Task statement:
From the first line to the last, return the data exactly as written.

□ □ □ □ □

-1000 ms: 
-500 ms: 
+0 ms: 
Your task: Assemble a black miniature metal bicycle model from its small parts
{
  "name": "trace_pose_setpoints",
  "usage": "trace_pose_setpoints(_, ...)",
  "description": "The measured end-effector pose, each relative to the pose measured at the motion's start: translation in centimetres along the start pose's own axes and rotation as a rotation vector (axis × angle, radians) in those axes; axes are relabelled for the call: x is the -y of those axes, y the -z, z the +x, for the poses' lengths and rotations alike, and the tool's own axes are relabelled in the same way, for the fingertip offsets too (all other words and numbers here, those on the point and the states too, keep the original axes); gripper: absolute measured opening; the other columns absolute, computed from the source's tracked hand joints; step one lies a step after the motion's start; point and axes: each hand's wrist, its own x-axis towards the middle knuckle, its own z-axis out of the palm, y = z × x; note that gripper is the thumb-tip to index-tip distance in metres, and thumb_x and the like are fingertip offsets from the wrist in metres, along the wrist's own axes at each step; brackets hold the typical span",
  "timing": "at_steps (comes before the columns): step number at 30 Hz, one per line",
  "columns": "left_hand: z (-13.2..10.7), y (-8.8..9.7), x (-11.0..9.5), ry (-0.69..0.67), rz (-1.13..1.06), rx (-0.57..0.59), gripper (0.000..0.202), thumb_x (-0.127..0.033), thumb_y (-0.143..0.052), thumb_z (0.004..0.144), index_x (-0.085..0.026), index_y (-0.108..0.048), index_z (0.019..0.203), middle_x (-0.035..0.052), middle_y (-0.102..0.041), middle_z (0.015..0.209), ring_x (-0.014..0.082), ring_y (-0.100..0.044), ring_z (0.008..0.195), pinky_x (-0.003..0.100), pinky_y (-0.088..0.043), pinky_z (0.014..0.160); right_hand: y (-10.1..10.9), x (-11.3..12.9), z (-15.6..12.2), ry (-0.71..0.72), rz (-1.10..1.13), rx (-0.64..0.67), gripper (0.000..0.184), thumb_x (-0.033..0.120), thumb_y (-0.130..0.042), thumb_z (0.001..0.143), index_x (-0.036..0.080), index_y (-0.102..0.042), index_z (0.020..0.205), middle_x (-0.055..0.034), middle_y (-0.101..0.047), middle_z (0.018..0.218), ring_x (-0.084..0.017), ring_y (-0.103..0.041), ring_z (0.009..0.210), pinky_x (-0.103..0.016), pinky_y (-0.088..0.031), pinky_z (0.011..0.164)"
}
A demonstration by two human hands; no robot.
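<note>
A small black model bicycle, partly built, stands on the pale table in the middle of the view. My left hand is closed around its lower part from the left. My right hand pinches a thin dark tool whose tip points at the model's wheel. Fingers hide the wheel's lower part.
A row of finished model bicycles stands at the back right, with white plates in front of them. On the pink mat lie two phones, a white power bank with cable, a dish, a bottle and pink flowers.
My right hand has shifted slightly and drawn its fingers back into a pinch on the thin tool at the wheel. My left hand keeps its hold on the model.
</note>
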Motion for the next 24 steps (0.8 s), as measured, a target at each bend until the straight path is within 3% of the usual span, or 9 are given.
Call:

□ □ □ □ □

Exercise output:
-1000 ms: 
-500 ms: 
+0 ms: 
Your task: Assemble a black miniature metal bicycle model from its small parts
{
  "name": "trace_pose_setpoints",
  "usage": "trace_pose_setpoints(_, ...)",
  "description": "The measured end-effector pose, each relative to the pose measured at the motion's start: translation in centimetres along the start pose's own axes and rotation as a rotation vector (axis × angle, radians) in those axes; axes are relabelled for the call: x is the -y of those axes, y the -z, z the +x, for the poses' lengths and rotations alike, and the tool's own axes are relabelled in the same way, for the fingertip offsets too (all other words and numbers here, those on the point and the states too, keep the original axes); gripper: absolute measured opening; the other columns absolute, computed from the source's tracked hand joints; step one lies a step after the motion's start; point and axes: each hand's wrist, its own x-axis towards the middle knuckle, its own z-axis out of the palm, y = z × x; note that gripper is the thumb-tip to index-tip distance in metres, and thumb_x and the like are fingertip offsets from the wrist in metres, along the wrist's own axes at each step; brackets hold the typical span",
  "timing": "at_steps (comes before the columns): step number at 30 Hz, one per line",
  "columns": "left_hand: z (-13.2..10.7), y (-8.8..9.7), x (-11.0..9.5), ry (-0.69..0.67), rz (-1.13..1.06), rx (-0.57..0.59), gripper (0.000..0.202), thumb_x (-0.127..0.033), thumb_y (-0.143..0.052), thumb_z (0.004..0.144), index_x (-0.085..0.026), index_y (-0.108..0.048), index_z (0.019..0.203), middle_x (-0.035..0.052), middle_y (-0.102..0.041), middle_z (0.015..0.209), ring_x (-0.014..0.082), ring_y (-0.100..0.044), ring_z (0.008..0.195), pinky_x (-0.003..0.100), pinky_y (-0.088..0.043), pinky_z (0.014..0.160); right_hand: y (-10.1..10.9), x (-11.3..12.9), z (-15.6..12.2), ry (-0.71..0.72), rz (-1.10..1.13), rx (-0.64..0.67), gripper (0.000..0.184), thumb_x (-0.033..0.120), thumb_y (-0.130..0.042), thumb_z (0.001..0.143), index_x (-0.036..0.080), index_y (-0.102..0.042), index_z (0.020..0.205), middle_x (-0.055..0.034), middle_y (-0.101..0.047), middle_z (0.018..0.218), ring_x (-0.084..0.017), ring_y (-0.103..0.041), ring_z (0.009..0.210), pinky_x (-0.103..0.016), pinky_y (-0.088..0.031), pinky_z (0.011..0.164)"
}
A demonstration by two human hands; no robot.
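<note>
A small black model bicycle, partly built, stands on the pale table in the middle of the view. My left hand is closed around its lower part from the left. My right hand pinches a thin dark tool whose tip points at the model's wheel. Fingers hide the wheel's lower part.
A row of finished model bicycles stands at the back right, with white plates in front of them. On the pink mat lie two phones, a white power bank with cable, a dish, a bottle and pink flowers.
My right hand has shifted slightly and drawn its fingers back into a pinch on the thin tool at the wheel. My left hand keeps its hold on the model.
</note>
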Motion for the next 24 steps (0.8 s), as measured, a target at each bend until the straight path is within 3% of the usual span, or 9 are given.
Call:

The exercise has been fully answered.